そのなかで、「何を使っているのか」と「どう使うのか」の間にある、大きな断絶を埋めるべく利用しているアプリケーションの講習などにも参加しているのですが、話を聞いたり実習したりすると「こんなことも出来るんだ」と感心する一方、「これ、マニュアル読んだだけだとわからないな・・・」という思いが頭を過ります。
そもそも、アプリケーションのマニュアルが50ページを超えてくると目的の操作を探すことは出来ても、全ての機能を把握して効果的に活用することが難しくなる印象です。
また、アプリケーションソフトに限らず、スマホ、家電など諸々のハードウエアも状況は似たり寄ったりです。
またMicrosoftOfficeのように日常的に使うソフトではバージョンが変わると、新しい機能どころか、これまでの機能を探し当てるのに多くの労力を使うことになります。昔のソフトには、その労力(スイッチングコスト)を下げるために「互換メニュー」なんてものが普通に装備されていましたが、最近はそれもありません。
きっと、多くの人が「使い切れない機能」を実感していると思うのですが、なぜ、このようになってしまうのでしょうか。
真偽は知りませんが、人は脳の一部しか使っていないという話があり、それと同じように使うものよりも過剰にアウトプットしてしまう習性があるのかもしれません。

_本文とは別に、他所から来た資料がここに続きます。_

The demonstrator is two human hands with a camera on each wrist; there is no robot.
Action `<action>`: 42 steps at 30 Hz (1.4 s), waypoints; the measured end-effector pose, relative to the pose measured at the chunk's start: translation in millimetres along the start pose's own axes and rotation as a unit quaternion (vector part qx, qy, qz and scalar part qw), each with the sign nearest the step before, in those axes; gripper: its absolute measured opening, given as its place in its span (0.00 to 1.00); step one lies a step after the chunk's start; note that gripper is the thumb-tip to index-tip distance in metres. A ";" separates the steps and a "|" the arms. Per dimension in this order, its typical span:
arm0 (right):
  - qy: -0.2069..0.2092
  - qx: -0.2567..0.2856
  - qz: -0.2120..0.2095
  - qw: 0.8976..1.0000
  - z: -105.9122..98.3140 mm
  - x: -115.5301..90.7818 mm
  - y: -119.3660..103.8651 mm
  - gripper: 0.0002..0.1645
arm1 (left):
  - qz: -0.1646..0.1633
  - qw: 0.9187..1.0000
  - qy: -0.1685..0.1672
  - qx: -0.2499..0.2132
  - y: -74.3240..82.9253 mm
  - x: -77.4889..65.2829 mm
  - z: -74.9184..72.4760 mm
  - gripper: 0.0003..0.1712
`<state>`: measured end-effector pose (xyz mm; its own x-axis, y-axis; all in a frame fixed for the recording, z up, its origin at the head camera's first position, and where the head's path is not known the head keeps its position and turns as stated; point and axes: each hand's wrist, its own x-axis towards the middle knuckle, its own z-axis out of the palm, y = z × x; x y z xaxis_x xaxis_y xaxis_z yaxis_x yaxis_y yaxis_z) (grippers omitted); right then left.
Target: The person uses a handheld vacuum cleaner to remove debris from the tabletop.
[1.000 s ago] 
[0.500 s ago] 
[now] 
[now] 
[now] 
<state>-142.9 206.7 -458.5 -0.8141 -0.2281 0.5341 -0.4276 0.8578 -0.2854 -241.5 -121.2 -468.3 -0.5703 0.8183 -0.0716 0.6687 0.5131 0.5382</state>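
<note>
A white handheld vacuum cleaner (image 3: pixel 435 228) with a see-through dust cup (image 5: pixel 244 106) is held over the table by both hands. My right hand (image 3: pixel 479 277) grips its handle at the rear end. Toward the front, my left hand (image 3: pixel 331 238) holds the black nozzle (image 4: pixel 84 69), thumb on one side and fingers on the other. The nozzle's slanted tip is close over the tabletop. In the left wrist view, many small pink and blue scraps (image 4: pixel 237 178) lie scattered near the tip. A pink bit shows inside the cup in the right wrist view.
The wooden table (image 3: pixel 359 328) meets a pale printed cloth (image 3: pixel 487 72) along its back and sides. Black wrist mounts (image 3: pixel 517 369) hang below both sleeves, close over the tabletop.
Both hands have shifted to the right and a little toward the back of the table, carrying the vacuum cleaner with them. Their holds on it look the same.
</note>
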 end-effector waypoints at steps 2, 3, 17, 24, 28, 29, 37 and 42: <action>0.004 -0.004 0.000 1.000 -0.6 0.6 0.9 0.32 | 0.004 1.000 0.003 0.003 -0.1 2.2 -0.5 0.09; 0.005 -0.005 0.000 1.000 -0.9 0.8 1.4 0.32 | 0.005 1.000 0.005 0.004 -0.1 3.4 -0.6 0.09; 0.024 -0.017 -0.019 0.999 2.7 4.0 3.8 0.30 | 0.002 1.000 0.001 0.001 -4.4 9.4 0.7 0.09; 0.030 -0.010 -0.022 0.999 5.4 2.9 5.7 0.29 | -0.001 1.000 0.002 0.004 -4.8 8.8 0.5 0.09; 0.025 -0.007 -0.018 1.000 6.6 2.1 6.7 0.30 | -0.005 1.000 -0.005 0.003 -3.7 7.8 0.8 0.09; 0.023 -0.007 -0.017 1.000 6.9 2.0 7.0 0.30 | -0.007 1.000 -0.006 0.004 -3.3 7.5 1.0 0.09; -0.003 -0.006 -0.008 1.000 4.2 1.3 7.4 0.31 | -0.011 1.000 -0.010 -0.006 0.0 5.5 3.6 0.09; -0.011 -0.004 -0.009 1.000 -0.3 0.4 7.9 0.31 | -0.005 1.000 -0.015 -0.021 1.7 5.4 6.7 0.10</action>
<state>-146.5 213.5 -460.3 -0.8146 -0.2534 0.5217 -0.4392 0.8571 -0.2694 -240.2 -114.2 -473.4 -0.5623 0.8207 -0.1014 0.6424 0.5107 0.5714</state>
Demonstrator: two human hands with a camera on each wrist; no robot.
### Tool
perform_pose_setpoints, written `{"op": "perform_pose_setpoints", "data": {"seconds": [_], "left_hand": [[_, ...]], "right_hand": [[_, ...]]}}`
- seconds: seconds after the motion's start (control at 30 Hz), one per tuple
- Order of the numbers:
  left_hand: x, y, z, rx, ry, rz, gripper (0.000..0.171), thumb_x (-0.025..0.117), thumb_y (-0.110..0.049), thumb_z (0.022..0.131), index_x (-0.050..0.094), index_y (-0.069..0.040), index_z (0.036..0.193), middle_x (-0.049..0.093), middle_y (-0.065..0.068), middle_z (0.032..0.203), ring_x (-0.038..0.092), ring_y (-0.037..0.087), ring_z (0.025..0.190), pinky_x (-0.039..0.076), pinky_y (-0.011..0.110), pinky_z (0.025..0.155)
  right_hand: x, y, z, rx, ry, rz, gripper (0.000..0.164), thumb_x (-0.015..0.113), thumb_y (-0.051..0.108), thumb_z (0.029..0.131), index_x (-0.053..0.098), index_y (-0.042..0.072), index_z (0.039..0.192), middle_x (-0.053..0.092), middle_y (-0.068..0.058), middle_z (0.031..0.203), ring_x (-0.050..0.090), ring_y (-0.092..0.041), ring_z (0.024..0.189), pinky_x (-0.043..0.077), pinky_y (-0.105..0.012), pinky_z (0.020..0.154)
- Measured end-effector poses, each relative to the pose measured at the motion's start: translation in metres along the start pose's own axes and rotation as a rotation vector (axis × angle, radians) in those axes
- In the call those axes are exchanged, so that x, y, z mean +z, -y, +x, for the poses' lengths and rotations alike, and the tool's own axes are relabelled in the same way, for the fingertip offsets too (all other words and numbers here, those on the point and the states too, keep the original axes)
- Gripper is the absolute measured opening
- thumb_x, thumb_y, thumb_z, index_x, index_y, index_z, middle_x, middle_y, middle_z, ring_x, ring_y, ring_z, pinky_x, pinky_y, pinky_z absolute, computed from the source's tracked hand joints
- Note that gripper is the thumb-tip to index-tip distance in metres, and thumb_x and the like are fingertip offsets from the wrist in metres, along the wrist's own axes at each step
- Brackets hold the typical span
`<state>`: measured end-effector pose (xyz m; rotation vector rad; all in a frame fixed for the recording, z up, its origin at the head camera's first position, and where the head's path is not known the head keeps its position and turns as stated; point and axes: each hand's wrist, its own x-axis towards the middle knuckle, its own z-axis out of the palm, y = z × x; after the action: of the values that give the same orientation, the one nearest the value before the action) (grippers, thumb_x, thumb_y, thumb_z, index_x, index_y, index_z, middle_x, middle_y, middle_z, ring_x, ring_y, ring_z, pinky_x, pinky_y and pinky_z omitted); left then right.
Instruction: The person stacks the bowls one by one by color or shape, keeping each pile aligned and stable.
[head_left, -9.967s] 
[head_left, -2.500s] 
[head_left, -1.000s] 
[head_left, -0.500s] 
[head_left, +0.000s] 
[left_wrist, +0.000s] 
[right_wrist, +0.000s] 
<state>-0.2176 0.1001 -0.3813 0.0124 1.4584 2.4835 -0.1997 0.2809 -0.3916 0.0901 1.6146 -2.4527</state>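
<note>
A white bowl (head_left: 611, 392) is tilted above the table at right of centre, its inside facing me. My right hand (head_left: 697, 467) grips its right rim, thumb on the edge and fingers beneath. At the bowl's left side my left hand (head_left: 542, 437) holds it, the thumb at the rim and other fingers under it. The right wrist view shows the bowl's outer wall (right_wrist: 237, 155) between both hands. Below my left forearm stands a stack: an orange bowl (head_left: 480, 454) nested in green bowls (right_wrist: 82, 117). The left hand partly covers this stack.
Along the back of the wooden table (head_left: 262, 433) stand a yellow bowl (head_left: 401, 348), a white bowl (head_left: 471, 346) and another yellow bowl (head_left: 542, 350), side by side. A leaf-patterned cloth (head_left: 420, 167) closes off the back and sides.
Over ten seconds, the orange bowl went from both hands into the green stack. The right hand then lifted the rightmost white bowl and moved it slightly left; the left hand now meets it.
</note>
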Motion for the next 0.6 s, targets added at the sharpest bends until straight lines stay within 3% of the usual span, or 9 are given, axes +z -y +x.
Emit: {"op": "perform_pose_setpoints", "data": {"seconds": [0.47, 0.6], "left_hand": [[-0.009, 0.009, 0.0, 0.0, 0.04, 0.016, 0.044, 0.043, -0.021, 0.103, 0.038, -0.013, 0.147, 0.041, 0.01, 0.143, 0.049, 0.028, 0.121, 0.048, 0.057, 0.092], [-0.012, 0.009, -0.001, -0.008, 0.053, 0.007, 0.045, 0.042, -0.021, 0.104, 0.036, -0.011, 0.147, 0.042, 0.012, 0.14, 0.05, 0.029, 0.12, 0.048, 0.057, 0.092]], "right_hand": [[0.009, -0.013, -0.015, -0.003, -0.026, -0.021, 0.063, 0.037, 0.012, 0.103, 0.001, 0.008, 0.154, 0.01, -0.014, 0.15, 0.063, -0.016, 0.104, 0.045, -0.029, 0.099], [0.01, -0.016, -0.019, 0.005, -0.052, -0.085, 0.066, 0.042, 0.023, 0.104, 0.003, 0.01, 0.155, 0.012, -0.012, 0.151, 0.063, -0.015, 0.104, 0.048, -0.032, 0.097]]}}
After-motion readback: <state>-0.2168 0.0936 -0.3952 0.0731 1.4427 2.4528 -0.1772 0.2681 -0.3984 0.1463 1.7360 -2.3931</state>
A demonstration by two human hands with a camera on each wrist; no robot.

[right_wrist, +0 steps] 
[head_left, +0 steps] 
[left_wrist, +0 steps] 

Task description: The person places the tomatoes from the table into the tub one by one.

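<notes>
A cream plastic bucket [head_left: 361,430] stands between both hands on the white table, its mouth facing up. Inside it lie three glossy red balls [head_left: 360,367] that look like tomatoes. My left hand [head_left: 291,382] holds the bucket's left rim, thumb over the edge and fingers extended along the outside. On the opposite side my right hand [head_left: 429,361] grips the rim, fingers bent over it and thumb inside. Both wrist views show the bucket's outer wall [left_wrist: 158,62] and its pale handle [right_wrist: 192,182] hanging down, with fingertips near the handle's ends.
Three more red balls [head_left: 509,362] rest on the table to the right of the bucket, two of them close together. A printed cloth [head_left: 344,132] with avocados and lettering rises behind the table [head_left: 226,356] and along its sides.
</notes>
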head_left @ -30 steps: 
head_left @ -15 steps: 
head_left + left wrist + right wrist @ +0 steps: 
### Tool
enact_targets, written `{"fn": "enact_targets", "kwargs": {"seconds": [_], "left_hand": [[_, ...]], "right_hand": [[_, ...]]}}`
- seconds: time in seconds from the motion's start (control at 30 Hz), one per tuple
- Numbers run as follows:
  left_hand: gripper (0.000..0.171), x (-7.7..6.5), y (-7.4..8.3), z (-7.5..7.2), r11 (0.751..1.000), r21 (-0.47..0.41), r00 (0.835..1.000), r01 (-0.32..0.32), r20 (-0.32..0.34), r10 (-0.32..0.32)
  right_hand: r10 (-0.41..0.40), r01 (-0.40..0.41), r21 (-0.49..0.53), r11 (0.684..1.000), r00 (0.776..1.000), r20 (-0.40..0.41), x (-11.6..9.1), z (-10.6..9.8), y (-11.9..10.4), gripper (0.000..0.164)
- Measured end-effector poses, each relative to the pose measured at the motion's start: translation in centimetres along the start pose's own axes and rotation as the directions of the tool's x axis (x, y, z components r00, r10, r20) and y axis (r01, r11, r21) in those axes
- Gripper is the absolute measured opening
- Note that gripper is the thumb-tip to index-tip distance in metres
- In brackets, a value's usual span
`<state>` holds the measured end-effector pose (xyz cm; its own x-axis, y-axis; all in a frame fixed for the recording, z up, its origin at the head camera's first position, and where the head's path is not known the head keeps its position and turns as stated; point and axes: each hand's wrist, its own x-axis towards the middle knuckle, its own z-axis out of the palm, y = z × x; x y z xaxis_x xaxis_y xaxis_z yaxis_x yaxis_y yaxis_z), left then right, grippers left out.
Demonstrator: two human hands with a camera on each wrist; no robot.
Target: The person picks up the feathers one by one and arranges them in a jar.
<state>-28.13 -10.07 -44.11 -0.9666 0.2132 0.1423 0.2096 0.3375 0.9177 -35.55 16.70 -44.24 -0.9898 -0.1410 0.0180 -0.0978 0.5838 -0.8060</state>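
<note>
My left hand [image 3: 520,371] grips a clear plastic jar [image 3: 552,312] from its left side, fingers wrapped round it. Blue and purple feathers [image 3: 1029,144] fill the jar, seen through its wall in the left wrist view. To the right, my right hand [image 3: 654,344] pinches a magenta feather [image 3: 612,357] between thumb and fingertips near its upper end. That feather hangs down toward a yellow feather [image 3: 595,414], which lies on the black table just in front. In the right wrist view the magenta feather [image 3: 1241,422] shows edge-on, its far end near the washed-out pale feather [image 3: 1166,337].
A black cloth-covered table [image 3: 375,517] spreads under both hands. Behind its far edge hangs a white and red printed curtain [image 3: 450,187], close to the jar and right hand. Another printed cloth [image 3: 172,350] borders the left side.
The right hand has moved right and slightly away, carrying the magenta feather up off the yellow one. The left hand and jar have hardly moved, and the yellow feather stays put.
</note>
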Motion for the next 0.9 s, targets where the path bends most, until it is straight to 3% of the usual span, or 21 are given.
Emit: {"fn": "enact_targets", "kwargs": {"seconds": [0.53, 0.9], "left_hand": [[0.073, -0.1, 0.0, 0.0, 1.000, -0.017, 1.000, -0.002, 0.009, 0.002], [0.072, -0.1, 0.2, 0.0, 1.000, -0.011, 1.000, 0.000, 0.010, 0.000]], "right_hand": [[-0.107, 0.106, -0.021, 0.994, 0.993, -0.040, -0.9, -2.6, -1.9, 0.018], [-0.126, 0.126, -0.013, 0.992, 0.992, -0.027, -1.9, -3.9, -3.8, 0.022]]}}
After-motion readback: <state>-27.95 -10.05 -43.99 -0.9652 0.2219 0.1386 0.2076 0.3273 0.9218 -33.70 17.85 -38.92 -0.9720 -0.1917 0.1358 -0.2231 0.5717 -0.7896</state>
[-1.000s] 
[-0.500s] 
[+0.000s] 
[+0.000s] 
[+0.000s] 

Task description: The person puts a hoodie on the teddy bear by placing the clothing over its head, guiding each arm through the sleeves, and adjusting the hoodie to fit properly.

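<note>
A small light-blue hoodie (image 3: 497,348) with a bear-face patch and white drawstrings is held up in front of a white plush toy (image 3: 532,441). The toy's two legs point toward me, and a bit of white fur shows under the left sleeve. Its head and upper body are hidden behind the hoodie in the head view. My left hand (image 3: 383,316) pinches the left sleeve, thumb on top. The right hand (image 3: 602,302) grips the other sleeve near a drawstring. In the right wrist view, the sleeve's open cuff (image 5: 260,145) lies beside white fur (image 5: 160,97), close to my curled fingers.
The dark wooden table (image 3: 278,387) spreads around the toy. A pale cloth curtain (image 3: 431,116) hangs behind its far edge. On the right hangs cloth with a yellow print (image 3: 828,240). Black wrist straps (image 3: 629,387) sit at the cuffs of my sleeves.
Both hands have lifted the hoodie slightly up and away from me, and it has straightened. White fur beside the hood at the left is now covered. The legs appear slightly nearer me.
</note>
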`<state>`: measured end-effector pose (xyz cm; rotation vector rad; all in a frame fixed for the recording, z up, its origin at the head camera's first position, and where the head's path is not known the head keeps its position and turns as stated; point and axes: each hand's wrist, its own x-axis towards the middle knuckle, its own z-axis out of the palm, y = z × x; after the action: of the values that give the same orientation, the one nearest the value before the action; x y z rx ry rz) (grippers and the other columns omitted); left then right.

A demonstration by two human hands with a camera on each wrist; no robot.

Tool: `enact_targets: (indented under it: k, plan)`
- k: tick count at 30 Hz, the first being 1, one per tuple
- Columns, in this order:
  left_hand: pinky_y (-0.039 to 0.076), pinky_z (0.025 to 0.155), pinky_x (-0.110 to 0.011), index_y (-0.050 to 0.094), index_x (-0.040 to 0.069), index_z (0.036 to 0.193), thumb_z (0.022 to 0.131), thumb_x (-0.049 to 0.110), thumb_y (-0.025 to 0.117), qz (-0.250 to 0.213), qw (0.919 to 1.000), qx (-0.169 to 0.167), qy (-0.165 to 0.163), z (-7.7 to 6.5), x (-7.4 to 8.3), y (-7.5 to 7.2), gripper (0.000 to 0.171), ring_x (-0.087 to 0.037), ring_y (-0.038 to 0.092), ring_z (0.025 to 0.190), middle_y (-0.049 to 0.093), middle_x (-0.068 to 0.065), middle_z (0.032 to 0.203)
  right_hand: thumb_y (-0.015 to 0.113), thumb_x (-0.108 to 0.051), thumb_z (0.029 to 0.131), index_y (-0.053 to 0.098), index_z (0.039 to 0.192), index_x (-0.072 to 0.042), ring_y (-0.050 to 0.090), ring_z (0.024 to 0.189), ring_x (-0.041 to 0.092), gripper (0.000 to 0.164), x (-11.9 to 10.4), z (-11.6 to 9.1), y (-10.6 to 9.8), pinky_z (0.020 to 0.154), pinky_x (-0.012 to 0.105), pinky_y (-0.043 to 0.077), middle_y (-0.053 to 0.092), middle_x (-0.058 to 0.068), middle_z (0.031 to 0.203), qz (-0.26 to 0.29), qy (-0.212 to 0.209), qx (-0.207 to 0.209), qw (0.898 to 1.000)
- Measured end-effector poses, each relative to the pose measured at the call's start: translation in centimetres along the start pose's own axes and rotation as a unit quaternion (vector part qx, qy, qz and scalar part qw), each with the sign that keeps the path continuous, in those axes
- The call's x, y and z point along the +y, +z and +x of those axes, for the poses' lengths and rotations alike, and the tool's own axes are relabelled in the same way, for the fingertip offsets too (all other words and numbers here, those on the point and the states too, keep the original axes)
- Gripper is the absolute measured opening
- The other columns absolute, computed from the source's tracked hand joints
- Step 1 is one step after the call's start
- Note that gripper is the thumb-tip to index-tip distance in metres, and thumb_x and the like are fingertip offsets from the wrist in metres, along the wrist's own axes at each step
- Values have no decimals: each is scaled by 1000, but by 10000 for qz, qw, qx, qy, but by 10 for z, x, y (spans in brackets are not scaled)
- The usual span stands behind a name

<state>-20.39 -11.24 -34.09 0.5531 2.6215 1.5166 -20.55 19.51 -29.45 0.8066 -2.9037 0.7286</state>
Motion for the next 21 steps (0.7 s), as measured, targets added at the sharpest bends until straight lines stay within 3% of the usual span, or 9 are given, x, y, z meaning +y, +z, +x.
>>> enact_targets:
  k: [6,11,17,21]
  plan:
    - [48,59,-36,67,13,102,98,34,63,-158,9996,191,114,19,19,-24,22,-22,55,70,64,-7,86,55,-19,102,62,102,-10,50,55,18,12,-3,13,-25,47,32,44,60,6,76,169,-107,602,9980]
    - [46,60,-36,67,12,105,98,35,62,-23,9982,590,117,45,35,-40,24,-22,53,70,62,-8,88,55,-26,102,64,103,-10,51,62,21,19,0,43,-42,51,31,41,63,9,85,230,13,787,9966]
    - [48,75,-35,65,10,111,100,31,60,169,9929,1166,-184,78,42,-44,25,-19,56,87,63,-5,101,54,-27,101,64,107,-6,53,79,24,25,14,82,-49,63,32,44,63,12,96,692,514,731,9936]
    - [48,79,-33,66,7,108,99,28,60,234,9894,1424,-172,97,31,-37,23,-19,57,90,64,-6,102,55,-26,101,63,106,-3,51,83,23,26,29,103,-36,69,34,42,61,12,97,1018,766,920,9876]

さて、前述のように講習会に参加すると使い方がよくわかります。ここに、以下のような機能理解の本質が隠れている気がします。
1.人は人が語れる量が把握しやすい
2.語れる量は限られるのでポイントが絞られる(過剰な要素が排除される)
3.未知の情報の羅列からポイントを絞り込むのは困難である
実は私たちの周りの環境は常にオーバースペックなのかもしれません。そのなかで口コミやマネジメントなど他者の語りを上手く使うことによって理解を進め、環境を上手に活かしているようです。また、興味、関心といった、直感的にポイントを絞り込む脳の働きもとても大切なのだと思います。
逆説的に考えると、語ってくれる人や興味・関心が薄いと情報は常に過剰で理解が進まないものなのでしょう。